As I shared in a previous post, I have been reading Colonize This! with fervor and enthusiasm for a couple of weeks now. In my WGSS Senior Seminar, we have discussed extensively the complications of reading this text as a white-identified person; I am not the intended audience as outlined in the essays, nor as defined in most women of color feminisms. However, I struggle with my alienation from these texts, because on emotionally real and visceral levels, they resonate with day-to-day experiences I have had as a feminist, as a student, and as a woman. It is too simple to merely highlight difference or draw a line where my experiences end as a white woman and where theirs begin as women of color; it is also too simple to take advantage of our similarities and shared knowledges as women dealing with similar gender-based oppressions. My professor, Sonita Sarker, assured us that this messy space between camaraderie and respectful distance is okay – and she urged us to consider that while the text may be provoking our acknowledgment of white privilege, it also might be provoking us to engage in a dialogue about whiteness as it is racialized (not as a neutral default or non-race).
So this is my attempt to speak from my position as a white, middle-class, woman, who has to negotiate the everyday experience of these identities while also practicing a feminist perspective. I want to hold myself accountable by acknowledging my privilege, but I don’t want to assume that my experiences of oppression are therefore invalid. I want to live in the mess of what it means to be a feminist, who cannot always combat sexist or racist encounters with a cool wit or charisma; who cannot always muster the courage or energy to confront people who have hurt me; who is not an expert, but a careful listener and deeply sensitive being; who makes mistakes, that I can only promise to try and learn from.
Every week for the past eight months, I have taken the hour-long commute on the 21 westbound bus from Saint Paul to my boyfriend’s house in South Minneapolis. Most of the time (maybe sixty-percent of the time, when it’s not negative blank degrees outside), I genuinely enjoy the unique solitude I find on the bus, surrounded by strangers and a self-consciousness that feels safe to explore in this setting. I find myself thinking more about my class and race privilege on the bus than I do in school sometimes, and more about how I can articulate my feminism in a way that can materialize in real-life benefits for people other than myself. Which sometimes makes getting off the bus, at a stop that is a ten-minute walk from my boyfriend’s home, a rough transition into the depressing realities of my position as a woman. And this is where I hesitate to say, “as a white woman,” but where I NEED to in order to understand how the racialization and sexualization of my body socially construct my identity – via both privilege and discrimination.

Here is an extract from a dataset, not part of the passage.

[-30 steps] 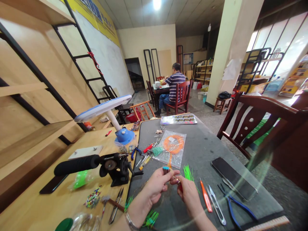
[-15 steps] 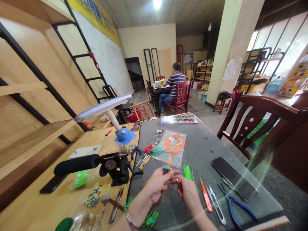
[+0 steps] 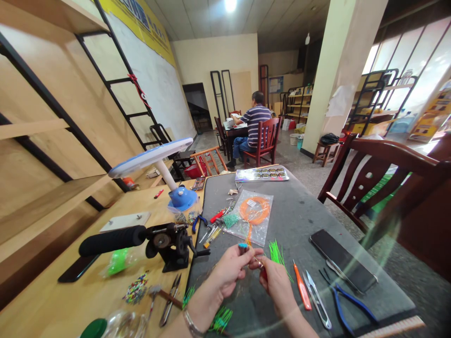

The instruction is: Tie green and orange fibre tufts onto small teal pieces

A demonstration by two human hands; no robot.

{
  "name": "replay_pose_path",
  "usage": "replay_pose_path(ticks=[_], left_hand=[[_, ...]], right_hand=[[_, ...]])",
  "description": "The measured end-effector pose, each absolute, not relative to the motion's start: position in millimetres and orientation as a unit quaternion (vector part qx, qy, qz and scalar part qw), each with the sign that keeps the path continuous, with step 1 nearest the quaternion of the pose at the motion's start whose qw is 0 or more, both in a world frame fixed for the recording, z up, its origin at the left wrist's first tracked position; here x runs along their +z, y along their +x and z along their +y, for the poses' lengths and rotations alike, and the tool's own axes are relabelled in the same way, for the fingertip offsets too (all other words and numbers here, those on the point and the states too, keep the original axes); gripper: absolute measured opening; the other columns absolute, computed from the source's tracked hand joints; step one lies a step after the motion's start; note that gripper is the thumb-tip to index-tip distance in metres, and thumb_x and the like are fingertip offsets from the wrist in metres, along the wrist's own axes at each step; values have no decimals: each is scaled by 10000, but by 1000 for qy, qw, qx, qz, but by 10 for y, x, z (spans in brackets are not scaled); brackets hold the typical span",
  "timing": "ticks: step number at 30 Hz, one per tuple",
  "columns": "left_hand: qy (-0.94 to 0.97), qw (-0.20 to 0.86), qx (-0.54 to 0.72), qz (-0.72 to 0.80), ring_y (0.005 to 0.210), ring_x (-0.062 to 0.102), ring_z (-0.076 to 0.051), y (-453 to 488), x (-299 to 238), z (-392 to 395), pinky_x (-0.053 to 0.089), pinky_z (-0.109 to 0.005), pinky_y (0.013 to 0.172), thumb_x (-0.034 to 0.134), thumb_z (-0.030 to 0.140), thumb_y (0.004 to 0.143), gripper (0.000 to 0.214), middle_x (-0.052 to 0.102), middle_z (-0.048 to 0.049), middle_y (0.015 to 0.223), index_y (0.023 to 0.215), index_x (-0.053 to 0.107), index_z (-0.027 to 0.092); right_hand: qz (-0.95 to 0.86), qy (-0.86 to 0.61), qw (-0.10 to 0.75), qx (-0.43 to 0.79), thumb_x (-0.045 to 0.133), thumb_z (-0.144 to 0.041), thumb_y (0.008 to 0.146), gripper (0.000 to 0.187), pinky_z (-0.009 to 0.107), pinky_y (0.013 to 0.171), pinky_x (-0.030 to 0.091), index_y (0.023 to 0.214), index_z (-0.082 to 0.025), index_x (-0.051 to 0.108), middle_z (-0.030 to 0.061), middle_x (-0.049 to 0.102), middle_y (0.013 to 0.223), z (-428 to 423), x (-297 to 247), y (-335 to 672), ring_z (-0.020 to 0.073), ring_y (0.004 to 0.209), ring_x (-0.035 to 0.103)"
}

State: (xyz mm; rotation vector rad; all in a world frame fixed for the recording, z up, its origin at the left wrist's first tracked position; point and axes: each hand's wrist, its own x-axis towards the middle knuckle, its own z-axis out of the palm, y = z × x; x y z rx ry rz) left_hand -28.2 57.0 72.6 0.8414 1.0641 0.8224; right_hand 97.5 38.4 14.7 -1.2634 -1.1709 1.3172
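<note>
My left hand is closed, with a small blue-topped piece between thumb and fingers. Fingertips to fingertips with it, my right hand is closed in a pinch; a bit of red and a shiny spot show there, too small to name. A thin strand seems to run between the fingers. Just beyond the hands lies a clear plastic bag with a coil of orange cord. Bright green strands lie right of my fingers, and more green bundles lie under my left forearm.
Right on the grey mat are an orange-handled tool, thread snips, blue-handled pliers and a phone. A black crank device and a lamp stand left. A person sits at a far table.
My hands stay in nearly the same place, with only slight finger movement. At the far table, the seated person's hand and some pale paper have shifted.
</note>
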Motion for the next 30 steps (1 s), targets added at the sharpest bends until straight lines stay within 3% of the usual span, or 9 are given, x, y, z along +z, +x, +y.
replay_pose_path(ticks=[19, 30], left_hand=[[384, 699, 372, 475, 676, 603, -101, -294, 664, 578, 135, -156, 389, 777, 424, 633, 424, 685, -144, 1056, 911, 690, 117], [379, 697, 374, 481, 663, 595, -97, -282, 700, 569, 141, -154, 384, 781, 424, 629, 406, 691, -132, 1002, 882, 700, 117]], right_hand=[[-486, -534, 457, 519, 315, -492, 824, 502, 231, 417, 249, 653, -169, 659, -49, 344, 420, 357, 206, 963, 115, 393, 326], [-445, -518, 479, 552, 378, -445, 805, 422, 224, 413, 234, 625, -176, 647, -47, 377, 434, 366, 147, 952, 108, 398, 330]])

I have been catcalled or sexually harassed walking down the street more times than are worth counting; this is not something specific to me, but to all women (street/online harassment are not the focus of my musings here, but there is an abundance of scholarship and personal writings about this issue out there that I encourage everyone to explore). Usually, my tactic for surviving these situations with as much dignity as possible is pure denial; I look ahead, keep a straight face and a quick stride. But some of the most layered, twisted, and confusing harassment I have experienced is from Black men in South Minneapolis, who call me out on my whiteness while degrading and mocking my sex.